Found this info on Birdguides:

This last week has clearly seen something of a wreck of auks along the N Norfolk coast. At Holme, 4 Puffins have now been found, with 3 discovered yesterday afternoon and a single earlier in the week. Considering the relative scarcity of Puffins at Holme (this is more dead Puffins than I've seen live ones from the Observatory), especially in spring, this is clearly quite a serious and unusual wreck and one that seems to be affecting Puffins disproportionately; other auks along the tideline yesterday afternoon consisted of a 'bridled' Guillemot (thanks for the heads-up Rob), 2 Razorbills and 3 auk sp. All in a suitable condition have been sent of for scientific testing to establish cause of death. Pictures attached (those of a squeamish disposition might be advised to look away!) Unfortunately seawatching has so far failed to produce any live auks.
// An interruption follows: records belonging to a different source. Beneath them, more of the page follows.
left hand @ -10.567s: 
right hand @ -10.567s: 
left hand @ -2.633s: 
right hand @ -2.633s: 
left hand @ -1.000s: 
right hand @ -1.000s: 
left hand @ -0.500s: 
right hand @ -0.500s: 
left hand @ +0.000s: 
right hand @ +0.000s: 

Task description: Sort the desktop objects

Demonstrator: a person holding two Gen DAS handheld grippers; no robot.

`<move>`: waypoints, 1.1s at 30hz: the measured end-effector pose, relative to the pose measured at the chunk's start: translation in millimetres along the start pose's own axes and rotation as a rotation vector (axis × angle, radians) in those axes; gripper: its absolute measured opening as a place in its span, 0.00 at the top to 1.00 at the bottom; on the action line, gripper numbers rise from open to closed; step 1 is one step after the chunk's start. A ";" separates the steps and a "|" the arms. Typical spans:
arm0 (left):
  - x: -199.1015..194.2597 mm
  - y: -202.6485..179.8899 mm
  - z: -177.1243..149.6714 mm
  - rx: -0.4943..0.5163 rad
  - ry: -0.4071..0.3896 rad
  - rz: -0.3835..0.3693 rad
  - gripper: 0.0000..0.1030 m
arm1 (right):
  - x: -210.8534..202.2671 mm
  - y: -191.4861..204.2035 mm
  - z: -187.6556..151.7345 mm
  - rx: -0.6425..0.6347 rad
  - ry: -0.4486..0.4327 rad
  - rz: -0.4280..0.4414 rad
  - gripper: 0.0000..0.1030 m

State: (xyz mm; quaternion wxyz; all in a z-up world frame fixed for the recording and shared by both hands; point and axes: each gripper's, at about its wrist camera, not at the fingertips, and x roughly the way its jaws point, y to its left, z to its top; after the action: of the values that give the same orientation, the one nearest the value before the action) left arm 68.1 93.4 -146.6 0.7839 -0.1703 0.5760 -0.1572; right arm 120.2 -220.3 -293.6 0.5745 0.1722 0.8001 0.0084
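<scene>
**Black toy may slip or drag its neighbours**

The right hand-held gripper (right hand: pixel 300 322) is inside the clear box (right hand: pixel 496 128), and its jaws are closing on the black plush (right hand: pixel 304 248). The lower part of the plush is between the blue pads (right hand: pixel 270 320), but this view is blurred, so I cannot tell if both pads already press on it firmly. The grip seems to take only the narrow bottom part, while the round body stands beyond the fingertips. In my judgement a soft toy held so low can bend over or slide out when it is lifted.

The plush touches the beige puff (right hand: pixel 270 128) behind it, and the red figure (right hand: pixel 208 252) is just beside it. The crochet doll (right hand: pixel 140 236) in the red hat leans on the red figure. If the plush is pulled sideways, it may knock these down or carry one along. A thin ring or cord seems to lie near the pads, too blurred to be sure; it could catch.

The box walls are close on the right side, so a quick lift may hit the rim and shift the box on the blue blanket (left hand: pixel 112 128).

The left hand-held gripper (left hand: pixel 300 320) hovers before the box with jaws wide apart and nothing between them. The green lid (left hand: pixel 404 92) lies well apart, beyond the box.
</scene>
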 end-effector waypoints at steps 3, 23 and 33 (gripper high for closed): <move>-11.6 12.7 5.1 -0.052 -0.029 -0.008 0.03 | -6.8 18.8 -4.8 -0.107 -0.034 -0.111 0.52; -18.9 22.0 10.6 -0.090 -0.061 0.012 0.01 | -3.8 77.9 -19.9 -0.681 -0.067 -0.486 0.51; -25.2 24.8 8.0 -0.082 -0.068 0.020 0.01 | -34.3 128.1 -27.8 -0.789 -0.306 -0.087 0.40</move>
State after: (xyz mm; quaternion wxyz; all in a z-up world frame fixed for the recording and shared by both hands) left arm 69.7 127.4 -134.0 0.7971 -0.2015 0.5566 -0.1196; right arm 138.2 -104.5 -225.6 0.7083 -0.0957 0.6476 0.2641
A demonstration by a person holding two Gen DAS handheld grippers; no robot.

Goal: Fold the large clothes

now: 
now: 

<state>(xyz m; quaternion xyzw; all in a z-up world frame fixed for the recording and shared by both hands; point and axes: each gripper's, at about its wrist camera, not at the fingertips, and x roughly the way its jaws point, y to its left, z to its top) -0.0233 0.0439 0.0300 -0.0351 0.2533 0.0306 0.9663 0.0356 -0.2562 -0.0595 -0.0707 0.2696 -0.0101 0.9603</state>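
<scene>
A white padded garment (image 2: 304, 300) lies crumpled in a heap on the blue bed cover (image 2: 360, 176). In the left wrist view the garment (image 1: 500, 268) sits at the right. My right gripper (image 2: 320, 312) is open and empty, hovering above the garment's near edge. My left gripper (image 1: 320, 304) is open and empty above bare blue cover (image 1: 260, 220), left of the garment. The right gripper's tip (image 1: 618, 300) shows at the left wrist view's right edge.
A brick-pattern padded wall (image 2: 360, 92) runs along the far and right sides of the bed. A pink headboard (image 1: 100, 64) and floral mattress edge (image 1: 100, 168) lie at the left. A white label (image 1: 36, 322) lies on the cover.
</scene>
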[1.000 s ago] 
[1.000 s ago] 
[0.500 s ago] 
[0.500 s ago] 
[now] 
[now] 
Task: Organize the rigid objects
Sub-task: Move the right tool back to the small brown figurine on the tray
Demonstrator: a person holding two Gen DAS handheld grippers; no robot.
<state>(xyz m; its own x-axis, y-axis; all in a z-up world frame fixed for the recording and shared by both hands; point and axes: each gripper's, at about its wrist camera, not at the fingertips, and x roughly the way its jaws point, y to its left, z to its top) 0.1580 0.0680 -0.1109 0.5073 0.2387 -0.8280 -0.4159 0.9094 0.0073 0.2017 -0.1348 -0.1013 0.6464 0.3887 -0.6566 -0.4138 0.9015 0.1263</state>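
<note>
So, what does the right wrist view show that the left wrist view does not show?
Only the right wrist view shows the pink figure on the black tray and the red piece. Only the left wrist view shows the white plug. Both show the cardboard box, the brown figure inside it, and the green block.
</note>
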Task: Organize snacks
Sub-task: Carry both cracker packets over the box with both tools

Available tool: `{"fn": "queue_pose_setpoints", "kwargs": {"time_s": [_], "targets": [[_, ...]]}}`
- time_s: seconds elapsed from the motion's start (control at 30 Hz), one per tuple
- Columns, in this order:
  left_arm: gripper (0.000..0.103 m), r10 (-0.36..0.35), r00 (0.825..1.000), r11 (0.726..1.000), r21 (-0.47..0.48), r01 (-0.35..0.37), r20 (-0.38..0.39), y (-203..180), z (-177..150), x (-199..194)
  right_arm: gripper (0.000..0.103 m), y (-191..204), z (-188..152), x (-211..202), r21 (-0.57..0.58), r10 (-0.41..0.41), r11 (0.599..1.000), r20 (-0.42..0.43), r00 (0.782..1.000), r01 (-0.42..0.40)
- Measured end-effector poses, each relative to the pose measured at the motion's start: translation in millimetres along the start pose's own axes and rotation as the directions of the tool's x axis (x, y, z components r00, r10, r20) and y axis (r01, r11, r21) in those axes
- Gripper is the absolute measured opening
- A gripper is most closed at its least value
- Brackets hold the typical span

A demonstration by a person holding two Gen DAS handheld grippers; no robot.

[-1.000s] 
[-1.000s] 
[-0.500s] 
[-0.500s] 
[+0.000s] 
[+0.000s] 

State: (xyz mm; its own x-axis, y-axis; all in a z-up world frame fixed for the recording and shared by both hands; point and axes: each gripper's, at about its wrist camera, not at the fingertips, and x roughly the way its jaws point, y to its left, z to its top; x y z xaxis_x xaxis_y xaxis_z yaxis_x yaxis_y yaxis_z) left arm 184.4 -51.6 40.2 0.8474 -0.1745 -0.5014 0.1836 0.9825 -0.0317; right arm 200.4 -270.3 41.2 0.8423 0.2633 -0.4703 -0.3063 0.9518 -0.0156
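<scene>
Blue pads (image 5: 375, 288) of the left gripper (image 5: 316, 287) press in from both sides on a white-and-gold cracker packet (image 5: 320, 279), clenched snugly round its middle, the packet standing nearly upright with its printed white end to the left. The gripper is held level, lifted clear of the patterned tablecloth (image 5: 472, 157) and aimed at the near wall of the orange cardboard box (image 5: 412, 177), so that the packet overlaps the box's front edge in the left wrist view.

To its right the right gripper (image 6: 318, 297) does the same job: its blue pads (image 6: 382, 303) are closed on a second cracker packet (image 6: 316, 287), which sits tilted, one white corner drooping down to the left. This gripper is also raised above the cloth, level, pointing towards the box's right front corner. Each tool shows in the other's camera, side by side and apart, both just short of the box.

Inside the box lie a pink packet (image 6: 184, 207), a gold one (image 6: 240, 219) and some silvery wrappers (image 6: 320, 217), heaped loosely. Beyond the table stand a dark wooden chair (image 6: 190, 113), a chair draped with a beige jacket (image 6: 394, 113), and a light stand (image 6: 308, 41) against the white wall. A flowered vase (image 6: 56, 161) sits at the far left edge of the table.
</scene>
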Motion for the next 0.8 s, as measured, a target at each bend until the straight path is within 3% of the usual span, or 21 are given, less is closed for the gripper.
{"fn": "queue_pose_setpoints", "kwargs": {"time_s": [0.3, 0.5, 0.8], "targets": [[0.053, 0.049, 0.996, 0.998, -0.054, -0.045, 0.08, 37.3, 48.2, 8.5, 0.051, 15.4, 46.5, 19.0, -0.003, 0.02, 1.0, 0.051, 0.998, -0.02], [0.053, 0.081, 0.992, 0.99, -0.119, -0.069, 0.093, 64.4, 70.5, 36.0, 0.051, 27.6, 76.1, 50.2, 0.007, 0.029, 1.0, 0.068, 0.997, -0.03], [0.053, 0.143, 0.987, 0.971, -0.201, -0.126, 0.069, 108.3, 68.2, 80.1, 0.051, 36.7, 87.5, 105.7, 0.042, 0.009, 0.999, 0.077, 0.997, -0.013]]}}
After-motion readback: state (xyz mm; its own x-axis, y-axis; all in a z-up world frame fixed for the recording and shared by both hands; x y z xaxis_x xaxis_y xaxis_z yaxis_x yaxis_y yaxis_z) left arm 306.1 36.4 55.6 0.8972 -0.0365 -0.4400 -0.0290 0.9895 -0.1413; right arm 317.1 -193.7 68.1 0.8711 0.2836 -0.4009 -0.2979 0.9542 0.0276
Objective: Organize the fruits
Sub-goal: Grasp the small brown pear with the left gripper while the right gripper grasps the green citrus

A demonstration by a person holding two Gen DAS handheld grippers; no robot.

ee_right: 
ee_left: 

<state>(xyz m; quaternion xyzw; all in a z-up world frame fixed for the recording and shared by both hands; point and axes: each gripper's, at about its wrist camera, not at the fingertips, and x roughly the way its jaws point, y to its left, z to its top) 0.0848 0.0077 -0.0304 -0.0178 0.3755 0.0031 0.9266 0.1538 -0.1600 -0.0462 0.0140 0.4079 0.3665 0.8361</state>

Not how I would have liked to have seen my first Norfolk spring Puffins... Might be worth others doing tideline walks to see how much this is a problem along the rest of the Norfolk coast.
It's feared that the ongoing bad weather may be responsible for the deaths of hundreds of seabirds of the east coast of the UK. RSPB Scotland has received many reports of Puffins, as well as Razorbills and Guillemots, washing up on beaches from Aberdeenshire and Angus to Northumberland.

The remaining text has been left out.